**STORED DATA**
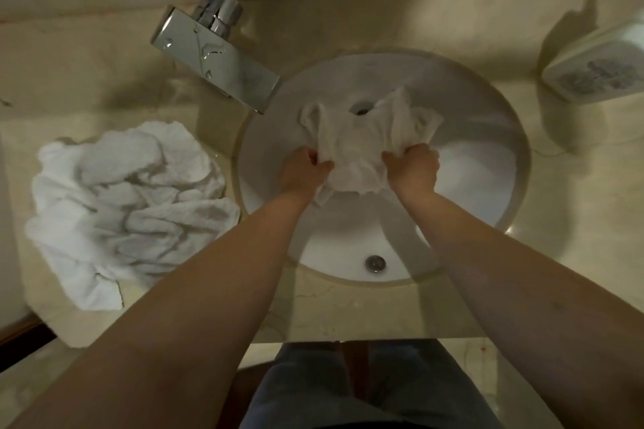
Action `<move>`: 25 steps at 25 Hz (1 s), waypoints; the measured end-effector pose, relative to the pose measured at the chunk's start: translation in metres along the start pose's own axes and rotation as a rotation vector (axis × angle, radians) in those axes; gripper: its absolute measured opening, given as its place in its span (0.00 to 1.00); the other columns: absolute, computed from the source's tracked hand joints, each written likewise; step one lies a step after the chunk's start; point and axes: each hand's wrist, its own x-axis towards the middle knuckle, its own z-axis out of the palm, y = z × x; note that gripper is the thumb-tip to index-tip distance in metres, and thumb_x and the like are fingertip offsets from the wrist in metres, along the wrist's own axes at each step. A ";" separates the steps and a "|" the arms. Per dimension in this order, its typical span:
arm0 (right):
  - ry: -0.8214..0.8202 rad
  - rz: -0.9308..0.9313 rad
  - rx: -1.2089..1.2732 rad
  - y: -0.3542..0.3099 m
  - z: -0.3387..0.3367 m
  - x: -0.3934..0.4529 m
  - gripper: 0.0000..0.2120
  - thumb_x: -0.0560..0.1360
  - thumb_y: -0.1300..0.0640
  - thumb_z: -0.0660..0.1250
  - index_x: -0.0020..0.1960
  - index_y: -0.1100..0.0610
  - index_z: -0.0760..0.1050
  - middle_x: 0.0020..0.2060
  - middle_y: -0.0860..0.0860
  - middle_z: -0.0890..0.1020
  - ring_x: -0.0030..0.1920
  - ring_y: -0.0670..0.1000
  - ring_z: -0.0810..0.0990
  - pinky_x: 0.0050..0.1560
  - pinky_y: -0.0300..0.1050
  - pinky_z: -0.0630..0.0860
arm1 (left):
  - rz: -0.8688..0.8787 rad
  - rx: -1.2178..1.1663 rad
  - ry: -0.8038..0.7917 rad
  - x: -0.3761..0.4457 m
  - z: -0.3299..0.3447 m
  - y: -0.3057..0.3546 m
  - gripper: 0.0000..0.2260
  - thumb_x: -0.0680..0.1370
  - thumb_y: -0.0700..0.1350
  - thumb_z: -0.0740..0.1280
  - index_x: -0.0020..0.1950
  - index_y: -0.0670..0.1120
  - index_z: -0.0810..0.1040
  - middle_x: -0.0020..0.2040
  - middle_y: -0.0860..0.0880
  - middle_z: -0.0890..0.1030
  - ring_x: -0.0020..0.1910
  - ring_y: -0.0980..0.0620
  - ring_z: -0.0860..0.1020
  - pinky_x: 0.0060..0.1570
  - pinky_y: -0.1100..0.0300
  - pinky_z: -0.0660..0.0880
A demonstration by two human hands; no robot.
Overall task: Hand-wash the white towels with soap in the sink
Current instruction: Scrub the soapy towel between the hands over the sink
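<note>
Towel (359,150) bunched between both hands' fingers (315,158) — over sink (488,164)

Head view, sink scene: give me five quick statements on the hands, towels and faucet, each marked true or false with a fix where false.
1. Both hands grip the towel in the sink. True: the left hand and right hand each clutch the white towel over the sink.
2. The pile of towels lies right of the sink. False: the pile of towels lies on the counter to its left.
3. Water is running from the faucet. False: the faucet shows no stream.
4. A white bottle lies on the counter at far right. True: white bottle.
5. The left hand is open. False: it grips the towel.
</note>
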 end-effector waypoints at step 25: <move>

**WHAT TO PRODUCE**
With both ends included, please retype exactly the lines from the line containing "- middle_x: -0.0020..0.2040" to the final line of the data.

**SOLUTION TO THIS PROBLEM**
  - middle_x: -0.0020..0.2040
  - middle_y: -0.0860..0.0880
  - middle_z: -0.0890..0.1030
  - ring_x: -0.0020..0.1910
  - ring_y: -0.0980..0.0620
  - ring_z: -0.0860..0.1020
  - pinky_x: 0.0060..0.1570
  - pinky_y: -0.1100..0.0300
  - pinky_z: -0.0660..0.0880
A demonstration by two human hands; no robot.
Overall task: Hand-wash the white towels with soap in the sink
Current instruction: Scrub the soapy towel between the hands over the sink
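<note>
Towel (359,150) bunched between both hands' fingers (315,158) — over sink (488,164)

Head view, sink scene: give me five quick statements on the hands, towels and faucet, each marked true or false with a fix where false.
1. Both hands grip the towel in the sink. True: the left hand and right hand each clutch the white towel over the sink.
2. The pile of towels lies right of the sink. False: the pile of towels lies on the counter to its left.
3. Water is running from the faucet. False: the faucet shows no stream.
4. A white bottle lies on the counter at far right. True: white bottle.
5. The left hand is open. False: it grips the towel.
</note>
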 end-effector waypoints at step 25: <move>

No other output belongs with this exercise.